§ **Your objective**: Quote the records that follow in full and exactly; leave out the pictures.

:: Listed records ::

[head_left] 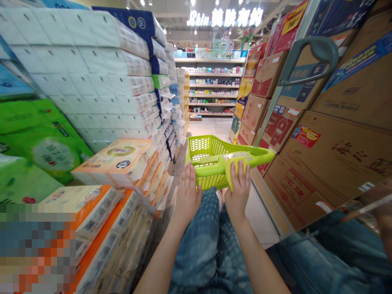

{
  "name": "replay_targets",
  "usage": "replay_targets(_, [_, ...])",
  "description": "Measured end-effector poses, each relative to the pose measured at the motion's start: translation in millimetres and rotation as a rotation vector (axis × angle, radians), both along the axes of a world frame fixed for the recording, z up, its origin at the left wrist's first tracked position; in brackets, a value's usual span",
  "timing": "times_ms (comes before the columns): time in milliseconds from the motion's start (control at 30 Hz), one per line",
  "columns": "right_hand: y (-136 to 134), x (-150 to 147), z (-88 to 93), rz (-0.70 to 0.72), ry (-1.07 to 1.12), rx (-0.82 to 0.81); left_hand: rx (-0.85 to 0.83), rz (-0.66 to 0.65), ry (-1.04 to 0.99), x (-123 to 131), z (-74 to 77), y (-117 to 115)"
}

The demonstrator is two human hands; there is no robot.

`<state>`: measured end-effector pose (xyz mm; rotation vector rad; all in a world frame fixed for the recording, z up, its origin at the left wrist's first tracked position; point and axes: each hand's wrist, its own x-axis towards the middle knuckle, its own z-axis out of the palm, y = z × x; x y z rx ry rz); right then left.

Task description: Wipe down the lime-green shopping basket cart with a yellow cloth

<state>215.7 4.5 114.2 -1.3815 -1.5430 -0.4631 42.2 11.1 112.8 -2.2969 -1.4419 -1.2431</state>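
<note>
A lime-green plastic shopping basket [211, 147] with holed walls is in front of my knees, tilted. My left hand [189, 183] grips its near left side, fingers stretched up to the rim and thumb apart. My right hand [239, 183] presses its fingers over a yellow-green piece [229, 173] at the near rim, below a pale label [235, 155]. I cannot tell whether that piece is a cloth or part of the basket. A grey loop handle [309, 61] on a metal pole slants down toward the basket's right corner.
White tissue packs [92, 73] are stacked high on the left, with orange packs [119, 159] lower and nearer. Cardboard cartons [346, 139] line the right side. Shelves of small goods [214, 85] stand at the aisle's far end. A denim leg [318, 257] shows at lower right.
</note>
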Motion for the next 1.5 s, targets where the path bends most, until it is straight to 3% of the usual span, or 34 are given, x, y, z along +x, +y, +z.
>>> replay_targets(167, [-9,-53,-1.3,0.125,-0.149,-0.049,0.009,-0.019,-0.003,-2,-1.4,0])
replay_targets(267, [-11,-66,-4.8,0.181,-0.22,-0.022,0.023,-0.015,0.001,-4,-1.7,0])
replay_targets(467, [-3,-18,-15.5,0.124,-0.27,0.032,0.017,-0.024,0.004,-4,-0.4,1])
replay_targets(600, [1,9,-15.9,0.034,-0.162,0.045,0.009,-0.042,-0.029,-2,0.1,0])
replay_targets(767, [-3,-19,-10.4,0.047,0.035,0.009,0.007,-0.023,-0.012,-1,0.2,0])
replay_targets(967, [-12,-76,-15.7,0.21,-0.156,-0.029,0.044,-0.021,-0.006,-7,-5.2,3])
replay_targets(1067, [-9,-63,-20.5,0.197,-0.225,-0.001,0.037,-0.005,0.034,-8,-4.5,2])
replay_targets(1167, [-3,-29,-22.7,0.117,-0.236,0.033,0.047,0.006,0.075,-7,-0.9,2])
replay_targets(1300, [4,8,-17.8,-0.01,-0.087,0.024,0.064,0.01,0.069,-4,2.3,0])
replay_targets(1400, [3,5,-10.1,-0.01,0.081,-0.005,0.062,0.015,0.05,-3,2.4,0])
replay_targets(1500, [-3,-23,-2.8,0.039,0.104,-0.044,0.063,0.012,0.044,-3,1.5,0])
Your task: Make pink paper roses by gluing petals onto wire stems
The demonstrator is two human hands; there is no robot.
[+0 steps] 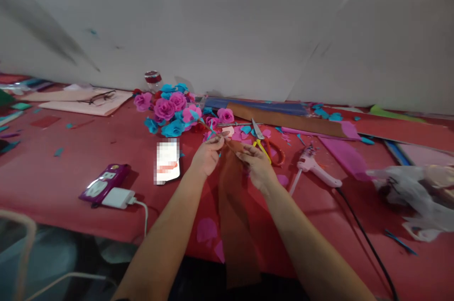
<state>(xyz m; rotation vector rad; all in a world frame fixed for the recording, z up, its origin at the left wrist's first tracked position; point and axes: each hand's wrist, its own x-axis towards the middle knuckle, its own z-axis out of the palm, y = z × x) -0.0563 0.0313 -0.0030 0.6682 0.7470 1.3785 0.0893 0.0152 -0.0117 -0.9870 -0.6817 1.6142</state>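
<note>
My left hand (207,156) pinches a thin stem whose far end runs up to a pink paper flower (190,114) with a blue piece on it. From the fingertips of my right hand (259,166), a long brown crepe paper strip (232,192) hangs over the table's front edge. Its upper end meets the stem between my two hands; whether it is wound around the stem I cannot make out. Just beyond my right hand lie scissors (268,151) with yellow and orange handles. Pink and blue paper flowers (165,108) are bunched at the far left of my hands.
A pink glue gun (315,171) with a black cord lies at right, near a plastic bag (418,192). Left are a phone (168,161), a purple power strip (108,181) with a white charger (118,198), and glasses (99,98). A pale partition (227,36) stands behind.
</note>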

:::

§ **Exercise solution**:
[head_left] 

{
  "name": "replay_targets",
  "usage": "replay_targets(_, [_, ...])",
  "description": "Measured end-effector poses, each relative to the pose measured at the motion's start: translation in millimetres and rotation as a rotation vector (axis × angle, radians), both along the axes of a world frame fixed for the recording, z up, its origin at the left wrist's first tracked position; in brackets, a value's usual span",
  "timing": "times_ms (comes before the columns): time in milliseconds from the motion's start (control at 30 Hz), one per line",
  "columns": "right_hand: y (-136 to 134), x (-150 to 147), z (-88 to 93), rz (-0.70 to 0.72), ry (-1.07 to 1.12), rx (-0.82 to 0.81); left_hand: rx (-0.85 to 0.83), rz (-0.66 to 0.65), ry (-1.04 to 0.99), x (-123 to 131), z (-74 to 77), y (-117 to 115)"
}

The demonstrator is two human hands; there is no robot.

`<state>`: measured end-effector pose (xyz mm; rotation vector rad; all in a world frame fixed for the recording, z up, its origin at the left wrist's first tracked position; point and axes: each hand's wrist, its own x-axis towards the middle knuckle, its own z-axis out of the palm, y = z × x; x y z rx ry rz); right then left.

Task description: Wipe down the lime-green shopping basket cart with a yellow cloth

<state>215.7 4.5 114.2 -1.3815 -1.5430 -0.4631 42.2 11.1 112.8 -2.2969 -1.4419 -1.2431</state>
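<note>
A lime-green plastic shopping basket [211, 147] with holed walls is in front of my knees, tilted. My left hand [189, 183] grips its near left side, fingers stretched up to the rim and thumb apart. My right hand [239, 183] presses its fingers over a yellow-green piece [229, 173] at the near rim, below a pale label [235, 155]. I cannot tell whether that piece is a cloth or part of the basket. A grey loop handle [309, 61] on a metal pole slants down toward the basket's right corner.
White tissue packs [92, 73] are stacked high on the left, with orange packs [119, 159] lower and nearer. Cardboard cartons [346, 139] line the right side. Shelves of small goods [214, 85] stand at the aisle's far end. A denim leg [318, 257] shows at lower right.
</note>
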Motion for the next 1.5 s, targets where the path bends most, until it is straight to 3% of the usual span, or 34 are given, x, y, z along +x, +y, +z.
>>> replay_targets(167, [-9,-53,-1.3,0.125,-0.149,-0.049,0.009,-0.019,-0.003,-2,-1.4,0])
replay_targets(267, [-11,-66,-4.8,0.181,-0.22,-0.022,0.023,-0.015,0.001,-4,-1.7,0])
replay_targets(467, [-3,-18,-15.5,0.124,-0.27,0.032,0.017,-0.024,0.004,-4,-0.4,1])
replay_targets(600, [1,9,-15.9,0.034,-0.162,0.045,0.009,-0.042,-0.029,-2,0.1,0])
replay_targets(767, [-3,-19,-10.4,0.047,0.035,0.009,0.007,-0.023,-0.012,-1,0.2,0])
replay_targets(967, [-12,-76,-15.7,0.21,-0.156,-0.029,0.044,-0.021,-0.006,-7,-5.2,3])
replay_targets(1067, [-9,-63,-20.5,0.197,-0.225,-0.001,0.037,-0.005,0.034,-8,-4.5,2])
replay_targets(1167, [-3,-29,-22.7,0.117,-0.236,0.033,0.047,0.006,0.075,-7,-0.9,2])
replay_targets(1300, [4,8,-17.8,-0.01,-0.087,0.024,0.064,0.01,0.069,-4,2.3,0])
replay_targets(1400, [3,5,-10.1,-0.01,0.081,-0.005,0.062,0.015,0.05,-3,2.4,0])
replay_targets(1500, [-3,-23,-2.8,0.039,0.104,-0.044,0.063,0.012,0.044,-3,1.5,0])
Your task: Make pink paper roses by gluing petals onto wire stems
The demonstrator is two human hands; there is no robot.
[+0 steps] 
<state>(xyz m; rotation vector rad; all in a world frame fixed for the recording, z up, its origin at the left wrist's first tracked position; point and axes: each hand's wrist, its own x-axis towards the middle knuckle, its own z-axis out of the palm, y = z × x) -0.0563 0.0313 -0.0030 0.6682 0.7470 1.3785 0.0893 0.0152 -0.0117 -0.9870 -0.6817 1.6142</state>
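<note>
My left hand (207,156) pinches a thin stem whose far end runs up to a pink paper flower (190,114) with a blue piece on it. From the fingertips of my right hand (259,166), a long brown crepe paper strip (232,192) hangs over the table's front edge. Its upper end meets the stem between my two hands; whether it is wound around the stem I cannot make out. Just beyond my right hand lie scissors (268,151) with yellow and orange handles. Pink and blue paper flowers (165,108) are bunched at the far left of my hands.
A pink glue gun (315,171) with a black cord lies at right, near a plastic bag (418,192). Left are a phone (168,161), a purple power strip (108,181) with a white charger (118,198), and glasses (99,98). A pale partition (227,36) stands behind.
</note>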

Now the answer is complete.